[Data excerpts]
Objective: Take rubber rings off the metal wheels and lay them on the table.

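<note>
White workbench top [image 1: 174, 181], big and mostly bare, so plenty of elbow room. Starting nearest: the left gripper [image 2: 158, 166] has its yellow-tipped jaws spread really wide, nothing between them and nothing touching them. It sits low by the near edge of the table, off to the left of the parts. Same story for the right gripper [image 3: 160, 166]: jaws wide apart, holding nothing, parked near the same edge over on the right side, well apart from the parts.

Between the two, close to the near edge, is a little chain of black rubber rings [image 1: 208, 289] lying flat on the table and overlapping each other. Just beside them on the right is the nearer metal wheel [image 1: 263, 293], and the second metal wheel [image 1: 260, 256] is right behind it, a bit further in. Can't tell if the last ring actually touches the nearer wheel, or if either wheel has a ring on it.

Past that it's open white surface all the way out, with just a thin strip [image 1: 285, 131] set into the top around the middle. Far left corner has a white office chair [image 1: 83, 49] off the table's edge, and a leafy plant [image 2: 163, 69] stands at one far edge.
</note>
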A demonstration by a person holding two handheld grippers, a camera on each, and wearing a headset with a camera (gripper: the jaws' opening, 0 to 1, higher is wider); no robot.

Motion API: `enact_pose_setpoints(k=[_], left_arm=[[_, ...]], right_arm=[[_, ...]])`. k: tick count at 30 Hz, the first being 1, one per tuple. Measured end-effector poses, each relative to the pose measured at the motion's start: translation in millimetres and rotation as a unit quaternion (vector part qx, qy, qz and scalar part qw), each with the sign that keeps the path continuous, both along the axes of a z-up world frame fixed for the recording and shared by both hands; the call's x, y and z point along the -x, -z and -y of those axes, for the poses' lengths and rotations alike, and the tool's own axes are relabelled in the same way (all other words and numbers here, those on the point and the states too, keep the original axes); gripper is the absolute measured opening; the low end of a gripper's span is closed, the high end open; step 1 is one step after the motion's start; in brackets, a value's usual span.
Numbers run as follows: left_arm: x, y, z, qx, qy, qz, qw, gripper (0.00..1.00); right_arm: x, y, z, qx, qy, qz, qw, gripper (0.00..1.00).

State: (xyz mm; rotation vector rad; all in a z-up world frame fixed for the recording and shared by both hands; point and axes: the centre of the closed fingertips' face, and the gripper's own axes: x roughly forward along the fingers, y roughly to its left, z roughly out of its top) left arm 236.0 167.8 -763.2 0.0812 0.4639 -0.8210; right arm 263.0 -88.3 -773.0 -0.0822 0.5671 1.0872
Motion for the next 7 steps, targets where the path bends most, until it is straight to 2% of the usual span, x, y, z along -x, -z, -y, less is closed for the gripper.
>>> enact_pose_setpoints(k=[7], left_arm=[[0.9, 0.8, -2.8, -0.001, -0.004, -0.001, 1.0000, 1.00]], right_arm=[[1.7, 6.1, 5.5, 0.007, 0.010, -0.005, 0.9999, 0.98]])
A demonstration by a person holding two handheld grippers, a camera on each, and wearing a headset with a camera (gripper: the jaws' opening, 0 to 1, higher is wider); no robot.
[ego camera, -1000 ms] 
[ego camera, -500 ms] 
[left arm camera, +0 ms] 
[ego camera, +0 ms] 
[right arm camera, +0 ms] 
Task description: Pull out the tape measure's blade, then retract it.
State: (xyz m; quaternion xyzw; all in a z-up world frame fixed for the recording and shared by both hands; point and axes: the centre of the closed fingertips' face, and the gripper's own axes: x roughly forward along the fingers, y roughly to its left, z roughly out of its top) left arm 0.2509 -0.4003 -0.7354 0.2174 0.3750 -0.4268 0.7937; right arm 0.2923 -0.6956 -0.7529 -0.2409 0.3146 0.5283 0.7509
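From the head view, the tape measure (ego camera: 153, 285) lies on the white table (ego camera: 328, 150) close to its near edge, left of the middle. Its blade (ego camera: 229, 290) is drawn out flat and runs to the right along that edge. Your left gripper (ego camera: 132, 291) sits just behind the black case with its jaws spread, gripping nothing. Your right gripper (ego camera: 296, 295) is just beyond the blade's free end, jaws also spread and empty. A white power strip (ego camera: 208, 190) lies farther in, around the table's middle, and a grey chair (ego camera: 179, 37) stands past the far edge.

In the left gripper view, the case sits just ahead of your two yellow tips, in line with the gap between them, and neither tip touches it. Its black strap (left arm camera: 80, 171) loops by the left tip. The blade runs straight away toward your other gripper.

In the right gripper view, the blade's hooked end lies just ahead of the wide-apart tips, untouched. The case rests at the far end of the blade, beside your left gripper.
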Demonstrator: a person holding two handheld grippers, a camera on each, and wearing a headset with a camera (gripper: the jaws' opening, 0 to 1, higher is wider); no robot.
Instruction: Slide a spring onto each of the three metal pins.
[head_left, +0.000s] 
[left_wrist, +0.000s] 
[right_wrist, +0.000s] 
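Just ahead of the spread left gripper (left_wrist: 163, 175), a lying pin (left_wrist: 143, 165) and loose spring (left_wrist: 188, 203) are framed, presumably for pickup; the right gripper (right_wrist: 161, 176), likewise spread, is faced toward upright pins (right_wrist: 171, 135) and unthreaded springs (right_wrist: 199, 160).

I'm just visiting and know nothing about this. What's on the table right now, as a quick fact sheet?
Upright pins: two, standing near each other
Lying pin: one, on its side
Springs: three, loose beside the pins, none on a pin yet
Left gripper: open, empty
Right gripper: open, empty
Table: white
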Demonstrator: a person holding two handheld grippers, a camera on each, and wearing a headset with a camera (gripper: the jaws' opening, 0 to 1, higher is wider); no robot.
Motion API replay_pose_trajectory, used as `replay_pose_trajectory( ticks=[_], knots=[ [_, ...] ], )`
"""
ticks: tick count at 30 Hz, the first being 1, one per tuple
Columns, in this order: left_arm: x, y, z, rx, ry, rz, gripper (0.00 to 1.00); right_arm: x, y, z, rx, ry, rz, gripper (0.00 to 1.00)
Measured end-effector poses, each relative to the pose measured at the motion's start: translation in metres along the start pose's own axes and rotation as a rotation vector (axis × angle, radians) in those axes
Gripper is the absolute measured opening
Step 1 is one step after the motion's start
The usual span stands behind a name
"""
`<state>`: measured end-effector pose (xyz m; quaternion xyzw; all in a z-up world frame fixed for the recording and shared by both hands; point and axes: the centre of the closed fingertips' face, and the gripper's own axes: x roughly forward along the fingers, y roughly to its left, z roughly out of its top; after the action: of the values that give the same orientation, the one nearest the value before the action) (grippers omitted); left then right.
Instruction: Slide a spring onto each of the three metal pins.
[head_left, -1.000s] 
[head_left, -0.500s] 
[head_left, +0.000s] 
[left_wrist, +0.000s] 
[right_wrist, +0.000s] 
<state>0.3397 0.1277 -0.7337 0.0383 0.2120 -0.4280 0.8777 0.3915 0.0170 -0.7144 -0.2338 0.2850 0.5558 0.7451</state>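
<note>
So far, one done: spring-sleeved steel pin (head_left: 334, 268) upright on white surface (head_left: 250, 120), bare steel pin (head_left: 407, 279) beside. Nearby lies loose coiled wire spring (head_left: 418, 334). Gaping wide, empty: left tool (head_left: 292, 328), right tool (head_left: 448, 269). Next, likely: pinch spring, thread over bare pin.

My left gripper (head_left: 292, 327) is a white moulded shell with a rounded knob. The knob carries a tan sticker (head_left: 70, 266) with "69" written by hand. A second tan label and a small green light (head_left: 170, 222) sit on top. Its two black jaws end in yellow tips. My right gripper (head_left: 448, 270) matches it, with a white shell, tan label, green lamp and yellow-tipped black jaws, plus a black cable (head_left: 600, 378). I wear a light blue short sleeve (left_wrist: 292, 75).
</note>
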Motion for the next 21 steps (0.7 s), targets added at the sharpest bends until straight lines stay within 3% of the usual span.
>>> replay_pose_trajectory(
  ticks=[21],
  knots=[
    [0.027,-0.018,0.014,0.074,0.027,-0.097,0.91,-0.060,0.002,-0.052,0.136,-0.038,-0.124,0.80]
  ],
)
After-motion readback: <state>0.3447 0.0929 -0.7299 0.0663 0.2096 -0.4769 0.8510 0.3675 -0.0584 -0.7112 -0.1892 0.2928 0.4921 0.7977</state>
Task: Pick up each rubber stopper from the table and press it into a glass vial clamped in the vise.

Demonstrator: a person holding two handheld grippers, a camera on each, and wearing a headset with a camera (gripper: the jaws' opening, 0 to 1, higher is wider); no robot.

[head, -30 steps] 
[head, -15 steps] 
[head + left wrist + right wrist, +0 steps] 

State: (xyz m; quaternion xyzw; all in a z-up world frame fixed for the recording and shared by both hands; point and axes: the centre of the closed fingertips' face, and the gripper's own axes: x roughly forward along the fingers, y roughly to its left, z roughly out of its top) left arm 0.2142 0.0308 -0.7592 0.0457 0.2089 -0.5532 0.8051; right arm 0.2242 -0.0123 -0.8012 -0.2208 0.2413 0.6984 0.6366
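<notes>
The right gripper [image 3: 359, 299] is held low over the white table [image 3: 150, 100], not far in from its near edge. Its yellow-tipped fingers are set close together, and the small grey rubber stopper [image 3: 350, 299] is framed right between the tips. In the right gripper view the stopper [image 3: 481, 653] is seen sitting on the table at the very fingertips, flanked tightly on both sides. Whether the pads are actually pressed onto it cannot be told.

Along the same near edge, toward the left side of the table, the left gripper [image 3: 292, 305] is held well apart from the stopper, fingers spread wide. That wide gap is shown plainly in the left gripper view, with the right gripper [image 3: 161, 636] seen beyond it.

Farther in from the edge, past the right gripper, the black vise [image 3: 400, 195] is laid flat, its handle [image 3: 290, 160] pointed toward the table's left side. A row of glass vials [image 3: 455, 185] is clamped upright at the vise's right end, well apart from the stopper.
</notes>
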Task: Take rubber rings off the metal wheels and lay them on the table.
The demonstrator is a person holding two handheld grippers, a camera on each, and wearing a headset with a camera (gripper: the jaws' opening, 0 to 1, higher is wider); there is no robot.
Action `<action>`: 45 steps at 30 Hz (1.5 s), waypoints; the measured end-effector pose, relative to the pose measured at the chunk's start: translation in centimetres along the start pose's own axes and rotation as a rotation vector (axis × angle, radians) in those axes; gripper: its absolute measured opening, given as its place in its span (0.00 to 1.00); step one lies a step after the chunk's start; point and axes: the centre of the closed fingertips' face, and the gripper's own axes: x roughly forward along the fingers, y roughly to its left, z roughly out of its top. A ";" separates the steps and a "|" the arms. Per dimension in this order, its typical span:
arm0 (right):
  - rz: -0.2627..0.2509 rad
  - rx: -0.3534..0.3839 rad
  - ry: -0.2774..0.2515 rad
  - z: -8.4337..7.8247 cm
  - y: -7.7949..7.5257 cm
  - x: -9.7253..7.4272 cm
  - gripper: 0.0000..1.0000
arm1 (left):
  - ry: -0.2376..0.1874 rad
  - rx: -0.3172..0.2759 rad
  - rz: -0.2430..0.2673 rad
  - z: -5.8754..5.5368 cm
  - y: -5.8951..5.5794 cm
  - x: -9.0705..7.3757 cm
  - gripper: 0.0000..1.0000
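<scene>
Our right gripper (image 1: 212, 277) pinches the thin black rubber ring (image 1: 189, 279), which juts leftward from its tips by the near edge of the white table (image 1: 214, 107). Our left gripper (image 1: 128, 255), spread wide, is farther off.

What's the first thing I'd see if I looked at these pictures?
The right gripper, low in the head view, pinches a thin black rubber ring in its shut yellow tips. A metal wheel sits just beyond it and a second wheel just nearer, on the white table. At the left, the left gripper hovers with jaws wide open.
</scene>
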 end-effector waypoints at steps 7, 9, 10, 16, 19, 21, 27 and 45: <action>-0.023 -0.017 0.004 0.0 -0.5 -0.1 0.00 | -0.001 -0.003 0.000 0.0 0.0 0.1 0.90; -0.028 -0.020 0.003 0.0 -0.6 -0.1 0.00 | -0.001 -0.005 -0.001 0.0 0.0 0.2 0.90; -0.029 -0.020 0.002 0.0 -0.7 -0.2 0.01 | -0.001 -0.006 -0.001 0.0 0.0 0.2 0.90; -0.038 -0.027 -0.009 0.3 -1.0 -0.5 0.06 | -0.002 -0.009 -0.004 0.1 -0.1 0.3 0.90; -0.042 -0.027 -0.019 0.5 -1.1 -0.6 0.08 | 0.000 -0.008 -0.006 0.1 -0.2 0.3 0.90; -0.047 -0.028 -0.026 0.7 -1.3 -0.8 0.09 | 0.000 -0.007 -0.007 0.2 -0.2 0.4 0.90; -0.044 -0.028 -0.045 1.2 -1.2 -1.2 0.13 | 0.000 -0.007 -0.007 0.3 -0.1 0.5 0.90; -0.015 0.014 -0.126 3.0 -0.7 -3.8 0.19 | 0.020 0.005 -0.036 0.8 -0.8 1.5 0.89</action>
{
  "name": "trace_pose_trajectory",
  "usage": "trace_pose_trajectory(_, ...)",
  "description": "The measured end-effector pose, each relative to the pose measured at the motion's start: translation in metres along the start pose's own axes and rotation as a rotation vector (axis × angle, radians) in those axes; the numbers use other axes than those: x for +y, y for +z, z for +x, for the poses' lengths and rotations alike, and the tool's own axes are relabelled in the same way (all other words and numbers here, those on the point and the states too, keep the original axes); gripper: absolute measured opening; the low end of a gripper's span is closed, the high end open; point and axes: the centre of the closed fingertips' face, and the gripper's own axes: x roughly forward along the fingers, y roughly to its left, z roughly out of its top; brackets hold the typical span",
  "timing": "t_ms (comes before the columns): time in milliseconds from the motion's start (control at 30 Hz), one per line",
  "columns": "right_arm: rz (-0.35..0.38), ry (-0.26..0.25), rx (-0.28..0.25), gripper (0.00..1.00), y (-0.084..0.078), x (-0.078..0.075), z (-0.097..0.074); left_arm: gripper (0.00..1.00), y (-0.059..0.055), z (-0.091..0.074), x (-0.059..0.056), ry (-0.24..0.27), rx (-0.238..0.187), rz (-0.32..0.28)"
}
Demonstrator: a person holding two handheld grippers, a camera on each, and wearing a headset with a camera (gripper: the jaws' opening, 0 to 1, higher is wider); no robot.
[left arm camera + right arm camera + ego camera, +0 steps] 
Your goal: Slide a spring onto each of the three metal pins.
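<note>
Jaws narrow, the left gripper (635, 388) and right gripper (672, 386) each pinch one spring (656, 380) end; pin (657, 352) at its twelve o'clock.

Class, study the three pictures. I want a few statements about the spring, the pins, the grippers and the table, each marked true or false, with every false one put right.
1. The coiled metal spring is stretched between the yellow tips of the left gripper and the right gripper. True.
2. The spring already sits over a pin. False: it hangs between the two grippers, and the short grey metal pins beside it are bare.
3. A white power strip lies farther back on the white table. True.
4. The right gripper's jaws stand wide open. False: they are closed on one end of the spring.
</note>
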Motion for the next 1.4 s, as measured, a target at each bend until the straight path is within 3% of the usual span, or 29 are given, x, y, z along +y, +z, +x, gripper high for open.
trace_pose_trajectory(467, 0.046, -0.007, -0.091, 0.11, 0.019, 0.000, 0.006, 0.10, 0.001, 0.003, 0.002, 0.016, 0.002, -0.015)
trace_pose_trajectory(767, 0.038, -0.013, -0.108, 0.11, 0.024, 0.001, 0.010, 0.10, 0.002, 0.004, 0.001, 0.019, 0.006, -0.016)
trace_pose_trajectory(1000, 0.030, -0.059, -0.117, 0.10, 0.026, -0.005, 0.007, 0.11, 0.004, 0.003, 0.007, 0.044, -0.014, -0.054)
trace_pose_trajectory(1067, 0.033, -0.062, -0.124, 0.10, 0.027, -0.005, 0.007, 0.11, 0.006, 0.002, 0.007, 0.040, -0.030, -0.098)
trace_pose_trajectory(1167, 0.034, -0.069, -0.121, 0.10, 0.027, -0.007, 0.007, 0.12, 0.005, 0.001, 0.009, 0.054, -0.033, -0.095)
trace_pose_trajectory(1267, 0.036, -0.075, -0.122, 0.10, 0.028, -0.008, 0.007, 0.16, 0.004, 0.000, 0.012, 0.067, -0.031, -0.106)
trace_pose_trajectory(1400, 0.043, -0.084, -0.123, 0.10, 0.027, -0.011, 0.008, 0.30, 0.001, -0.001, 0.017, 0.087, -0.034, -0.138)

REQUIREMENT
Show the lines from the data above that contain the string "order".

ANSWER SPACE
Columns, in this order: left_arm: x, y, z, rx, ry, rz, gripper (0.00 to 1.00); right_arm: x, y, z, rx, ry, rz, gripper (0.00 to 1.00)
Action `<action>`: 45 steps at 30 Hz (1.5 s), waypoints; the measured end-effector pose, relative to the pose measured at the chunk's start: translation in centimetres along the start pose's own axes and rotation as a rotation vector (axis × angle, radians) in those axes; gripper: its absolute measured opening, given as its place in its span (0.00 to 1.00); step one lies a step after the chunk's start; point and axes: the centre of the closed fingertips' face, and the gripper's own axes: x roughly forward along the fingers, y roughly to its left, z roughly out of its top. A ";" separates the steps and a "|" the arms. Per dimension in this order, its typical span:

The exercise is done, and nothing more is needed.